Recovery? What Recovery? Whose Recovery?

            This week marks the one-year anniversary of the collapse of Lehman Brothers: the darkest moment of the global financial crisis, when those in charge genuinely feared for the survival of their system.

           This somber anniversary has sparked a modest flurry of retrospection in the media.  But the dominant tone (Michael Moore’s new movie aside, of course) has not been criticism or recrimination.  To the contrary, much of the commentary has been downright cheery, verging on smug and self-satisfied.  We stared into the valley of financial death, the pundits crow.  And we survived.  So let the good times roll once again.

            At time of writing, Canada’s main market, the TSX, is up by more than 50 percent in six months – the rally that began on March 10 after the CEO of Citibank announced that his bank would make positive profits once again.  The TSX’s ascent had created some half-trillion dollars of “value” out of thin air.  That’s enough to pretty well pay off the federal government’s accumulated debt, if only governments (like the financial industry) were allowed to just magically print money like that.  (Wait a minute, governments are allowed to print money like that.  But they choose to raise funds the old-fashioned way.)

            And if you’re one of those lucky market-timers who picked the bottom, that 50 percent profit you’ve made in 6 months is a capital gain, and hence you only declare half of it on your income tax.  Gee, that sure beats working for a living.  Compare that to flipping burgers at McDonald’s:  in that case, your income has not likely grown a penny in the last six months.  But you still must declare every penny on your tax return.

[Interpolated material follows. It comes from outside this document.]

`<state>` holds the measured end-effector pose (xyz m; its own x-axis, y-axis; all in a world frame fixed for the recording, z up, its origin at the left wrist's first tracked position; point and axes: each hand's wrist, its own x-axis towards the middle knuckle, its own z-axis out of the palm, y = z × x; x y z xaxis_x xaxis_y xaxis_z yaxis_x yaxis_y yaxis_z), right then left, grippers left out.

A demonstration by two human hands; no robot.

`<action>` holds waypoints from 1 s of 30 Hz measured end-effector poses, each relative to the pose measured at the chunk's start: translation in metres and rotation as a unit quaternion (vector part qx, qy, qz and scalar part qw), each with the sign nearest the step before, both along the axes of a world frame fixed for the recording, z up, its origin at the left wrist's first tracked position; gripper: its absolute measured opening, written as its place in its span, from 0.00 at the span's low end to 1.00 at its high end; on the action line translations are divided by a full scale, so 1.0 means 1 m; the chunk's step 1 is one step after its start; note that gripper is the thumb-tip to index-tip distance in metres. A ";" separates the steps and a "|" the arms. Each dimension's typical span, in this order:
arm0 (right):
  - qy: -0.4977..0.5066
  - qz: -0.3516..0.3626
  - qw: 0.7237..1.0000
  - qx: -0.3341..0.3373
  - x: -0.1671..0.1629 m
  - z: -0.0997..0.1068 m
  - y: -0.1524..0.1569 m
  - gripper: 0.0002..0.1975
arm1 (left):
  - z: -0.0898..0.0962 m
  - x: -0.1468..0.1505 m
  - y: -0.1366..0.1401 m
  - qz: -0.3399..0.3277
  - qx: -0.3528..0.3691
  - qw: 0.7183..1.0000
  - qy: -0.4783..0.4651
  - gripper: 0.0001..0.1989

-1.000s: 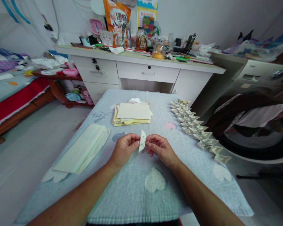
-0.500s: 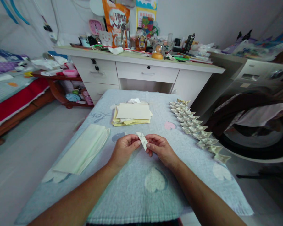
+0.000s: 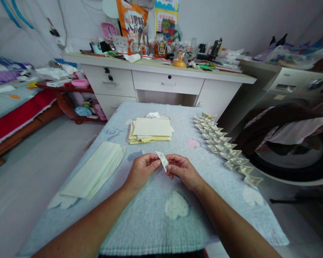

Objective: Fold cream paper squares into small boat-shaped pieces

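Note:
A small folded paper piece (image 3: 162,161), pale with pointed ends, is held over the middle of the cloth-covered table (image 3: 140,222). My left hand (image 3: 143,170) pinches its left edge between thumb and fingers. On the other side, my right hand (image 3: 183,170) grips it the same way, so both hands are closed on it. Just beyond my hands lies a stack of cream and yellow paper sheets (image 3: 152,127). Left of them rests a pile of long pale paper sheets (image 3: 95,170). Along the right side runs a row of pointed folded paper pieces (image 3: 216,138) joined or nested together.
A white desk (image 3: 167,82) crowded with a honey-coloured jar (image 3: 160,44), an orange bag (image 3: 132,25) and clutter stands behind the table. To the right is a washing machine (image 3: 290,84) with cloth hanging from its open door. A bed (image 3: 16,107) is at the left.
The folded paper piece has tilted very slightly between my fingers. Both hands stay in nearly the same place.

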<state>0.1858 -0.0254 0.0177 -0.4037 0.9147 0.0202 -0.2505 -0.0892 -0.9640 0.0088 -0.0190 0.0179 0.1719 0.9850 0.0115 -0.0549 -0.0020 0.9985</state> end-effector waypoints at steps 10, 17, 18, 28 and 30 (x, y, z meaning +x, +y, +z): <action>-0.001 0.013 1.000 -0.011 -0.001 0.002 0.000 0.13 | -0.006 0.001 0.001 -0.033 0.000 0.999 0.011 0.08; 0.062 0.002 0.994 -0.087 0.005 0.003 0.001 0.10 | -0.001 -0.005 -0.003 0.031 0.091 0.991 0.092 0.09; 0.070 0.006 0.992 -0.103 0.005 0.004 0.001 0.10 | 0.000 -0.006 -0.003 0.038 0.099 0.990 0.095 0.08; 0.095 0.041 0.978 -0.180 0.006 0.001 0.003 0.07 | -0.001 -0.007 0.000 -0.053 0.148 0.979 0.128 0.10; 0.082 0.038 0.980 -0.180 0.006 0.002 0.003 0.09 | -0.002 -0.007 0.001 -0.049 0.140 0.980 0.129 0.10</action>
<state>0.1922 -0.0225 0.0194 -0.4890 0.8421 -0.2274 -0.3789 -0.4399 -0.8142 0.0015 -0.0184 0.0155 0.2980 0.9280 0.2237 0.1858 -0.2862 0.9400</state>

            Financial stocks in Toronto have almost doubled since March, rising twice as fast as the market as a whole.  And no wonder: Canadian bank profits are swelling the coffers once again.  Combined after-tax profits for the five largest banks reached almost $5 billion in the third quarter of the current fiscal year.  Over the last four quarters, big-bank profits are almost $14 billion.  The industry didn’t have a single unprofitable quarter, right through the meltdown (of course, $200 billion in federal financial assistance didn’t hurt).

            In America, similarly, the market value of the largest financial companies has quadrupled since the trough of early 2009 (to a combined $1 trillion for the 29 largest banks and brokerages).  It’s not yet back to the inflated peaks of late 2007, when the bear market began, but it’s headed in that direction.  Some financial companies actually grew in value through the crisis (including JP Morgan Chase and Wells Fargo).

[Here’s an interesting on-line graphing tool that tracks the market cap of American financial institutions through the up, the down, and the rebound:]

            Most infuriating, it’s not just the profits and market capitalization of the banks that are booming.  So are payouts to financial executives.  A clever Andrew Willis reported in the Globe and Mail last Thursday (Sept. 10) that cumulative variable compensation allowances (that’s Bay-Street-speak for “rich executive bonuses”) at the Big Six Canadian banks swelled to $6.4 billion during the first nine months of the current fiscal year.  The Royal Bank alone has booked $2.7 billion in bonus payments.

            Not all of that ends up in the pockets of the top executives; token amounts are also divided among more menial employees under various bonus pay schemes.  But we know where the real money ends up. 

            If Canada as a society can afford to set aside $6.4 billion to pay bonuses to bankers, we can certainly set aside a fraction of that amount to fix the gaping holes in our EI system.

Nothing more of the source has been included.